§ **REQUIRED WORK**
Each line of the entries that contains the word "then" adds one. Reply with the resulting number only.

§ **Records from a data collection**
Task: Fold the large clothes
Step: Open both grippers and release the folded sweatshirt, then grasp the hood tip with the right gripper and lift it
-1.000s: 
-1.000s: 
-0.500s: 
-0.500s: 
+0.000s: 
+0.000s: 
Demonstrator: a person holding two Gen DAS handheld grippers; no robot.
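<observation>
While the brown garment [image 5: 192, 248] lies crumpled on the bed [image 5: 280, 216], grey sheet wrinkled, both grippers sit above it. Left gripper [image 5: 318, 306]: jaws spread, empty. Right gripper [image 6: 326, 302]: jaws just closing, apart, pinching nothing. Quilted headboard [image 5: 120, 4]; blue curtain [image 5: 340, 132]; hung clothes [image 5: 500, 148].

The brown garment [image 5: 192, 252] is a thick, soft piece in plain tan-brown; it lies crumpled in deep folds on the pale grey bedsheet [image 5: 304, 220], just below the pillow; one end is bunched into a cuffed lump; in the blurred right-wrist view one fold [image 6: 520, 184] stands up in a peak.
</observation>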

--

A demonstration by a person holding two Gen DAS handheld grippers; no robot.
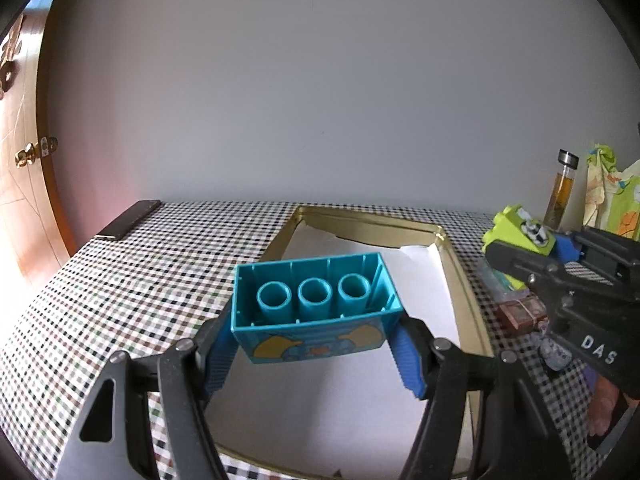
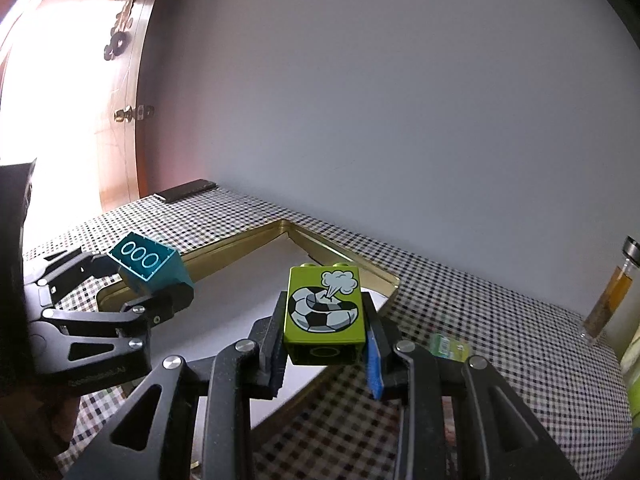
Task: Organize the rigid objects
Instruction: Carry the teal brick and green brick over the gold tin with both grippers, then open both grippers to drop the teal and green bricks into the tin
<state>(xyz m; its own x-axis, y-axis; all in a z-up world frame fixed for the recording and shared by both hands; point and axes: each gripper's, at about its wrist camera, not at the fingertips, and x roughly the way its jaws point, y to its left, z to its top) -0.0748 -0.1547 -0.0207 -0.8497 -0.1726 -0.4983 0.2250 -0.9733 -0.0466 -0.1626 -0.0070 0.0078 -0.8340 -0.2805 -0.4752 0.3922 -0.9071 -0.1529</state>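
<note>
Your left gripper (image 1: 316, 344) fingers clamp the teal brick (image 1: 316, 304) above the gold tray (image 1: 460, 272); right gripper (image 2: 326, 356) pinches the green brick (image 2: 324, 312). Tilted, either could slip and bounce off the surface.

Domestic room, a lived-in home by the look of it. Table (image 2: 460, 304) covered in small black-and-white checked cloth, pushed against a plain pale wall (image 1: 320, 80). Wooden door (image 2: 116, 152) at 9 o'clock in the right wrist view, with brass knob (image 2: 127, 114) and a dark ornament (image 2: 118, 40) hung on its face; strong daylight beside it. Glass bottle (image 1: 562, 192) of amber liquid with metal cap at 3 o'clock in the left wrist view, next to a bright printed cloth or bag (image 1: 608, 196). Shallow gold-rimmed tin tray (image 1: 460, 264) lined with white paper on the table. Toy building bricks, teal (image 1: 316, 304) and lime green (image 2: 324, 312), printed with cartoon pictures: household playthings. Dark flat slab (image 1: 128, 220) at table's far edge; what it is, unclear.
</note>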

§ **ANSWER BELOW**
2